In his view, the alphabet was invented “in
order to destroy images”; it is a code that “permits
us to replace visual, imaginary, magical thinking
by a different way of thinking, namely, a conceptual,
linear-discursive one” (“Zum Abschied von
der Literatur,” in: Merkur, no. 451/452, 1986, p. 897;
translated from the German). For him, writing is iconoclastic. “Inscriptions are the torn pieces, the
cadavers of images; they are images that fell victim
to the murderous incisor teeth of writing […].”
(Does Writing Have a Future?, 2011, p. 14)
Radical iconoclasm means not trusting any kind
of representation and rejecting all mediation.
Radical iconoclasm is a belief in the possibility
of seeing without eyes, of obtaining images of
the world without instruments.
Science was already showing this kind of iconoclastic
tendency as early as 1800, rejecting every
image and every graphic symbol. The world
could only be represented in mathematical form.
One of the greatest mathematicians and physicists
of the eighteenth century, Joseph-Louis
de Lagrange, wrote, in a scientific source code
of the modern era: “No figures will be found in
this work.
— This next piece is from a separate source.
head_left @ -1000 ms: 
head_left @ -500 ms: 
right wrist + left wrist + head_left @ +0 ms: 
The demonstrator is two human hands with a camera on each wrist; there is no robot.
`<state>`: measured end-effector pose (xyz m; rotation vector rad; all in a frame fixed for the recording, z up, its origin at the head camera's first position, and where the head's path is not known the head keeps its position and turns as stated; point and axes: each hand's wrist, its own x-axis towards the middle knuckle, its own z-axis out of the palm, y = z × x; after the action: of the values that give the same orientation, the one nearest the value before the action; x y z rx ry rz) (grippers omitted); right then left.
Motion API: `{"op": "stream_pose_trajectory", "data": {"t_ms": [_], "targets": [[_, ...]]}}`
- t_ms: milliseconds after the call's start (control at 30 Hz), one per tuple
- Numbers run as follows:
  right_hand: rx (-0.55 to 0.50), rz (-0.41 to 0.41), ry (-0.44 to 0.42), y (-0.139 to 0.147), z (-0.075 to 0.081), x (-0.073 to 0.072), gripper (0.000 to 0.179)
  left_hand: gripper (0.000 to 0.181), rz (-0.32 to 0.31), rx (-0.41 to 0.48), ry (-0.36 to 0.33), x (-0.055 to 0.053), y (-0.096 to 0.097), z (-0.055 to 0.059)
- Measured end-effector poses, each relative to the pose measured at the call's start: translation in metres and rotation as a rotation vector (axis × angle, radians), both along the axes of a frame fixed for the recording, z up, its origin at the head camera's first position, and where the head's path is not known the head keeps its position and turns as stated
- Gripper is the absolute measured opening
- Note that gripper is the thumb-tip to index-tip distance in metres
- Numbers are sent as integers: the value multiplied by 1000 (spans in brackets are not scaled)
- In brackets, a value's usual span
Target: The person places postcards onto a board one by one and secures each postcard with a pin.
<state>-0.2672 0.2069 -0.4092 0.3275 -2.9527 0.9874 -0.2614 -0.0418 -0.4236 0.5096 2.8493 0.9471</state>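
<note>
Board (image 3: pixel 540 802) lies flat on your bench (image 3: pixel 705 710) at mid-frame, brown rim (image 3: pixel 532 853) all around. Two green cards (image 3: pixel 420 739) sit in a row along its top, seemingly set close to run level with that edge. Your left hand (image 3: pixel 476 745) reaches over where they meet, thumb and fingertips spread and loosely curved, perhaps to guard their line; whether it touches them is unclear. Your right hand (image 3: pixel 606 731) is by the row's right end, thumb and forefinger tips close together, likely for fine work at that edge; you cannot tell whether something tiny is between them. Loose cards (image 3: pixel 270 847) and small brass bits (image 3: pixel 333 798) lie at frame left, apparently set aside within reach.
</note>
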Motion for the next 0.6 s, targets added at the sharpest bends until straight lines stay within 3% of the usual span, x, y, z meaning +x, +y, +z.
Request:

The methods I present require neither
constructions nor geometrical or mechanical arguments,
but solely algebraic operations subject
to a regular and uniform procedure.” (Lagrange,
Analytical Mechanics, 1997, p. 7)
German Romanticism (1790–1830) was a conservative reaction to the Enlightenment and the rationalism of science. It returned to the image and pursued idolatry again. By contrast, modern art – from Alexander Rodchenko and his monochrome paintings to Lucio Fontana and his slit canvases – is due almost entirely to iconoclastic impulses. In 1921 Alexander Rodchenko exhibited three monochrome paintings – Pure Red Color, Pure Yellow Color, Pure Blue Color – and claimed to have brought painting to an end by doing so: pure plane without any depiction of reality other than color.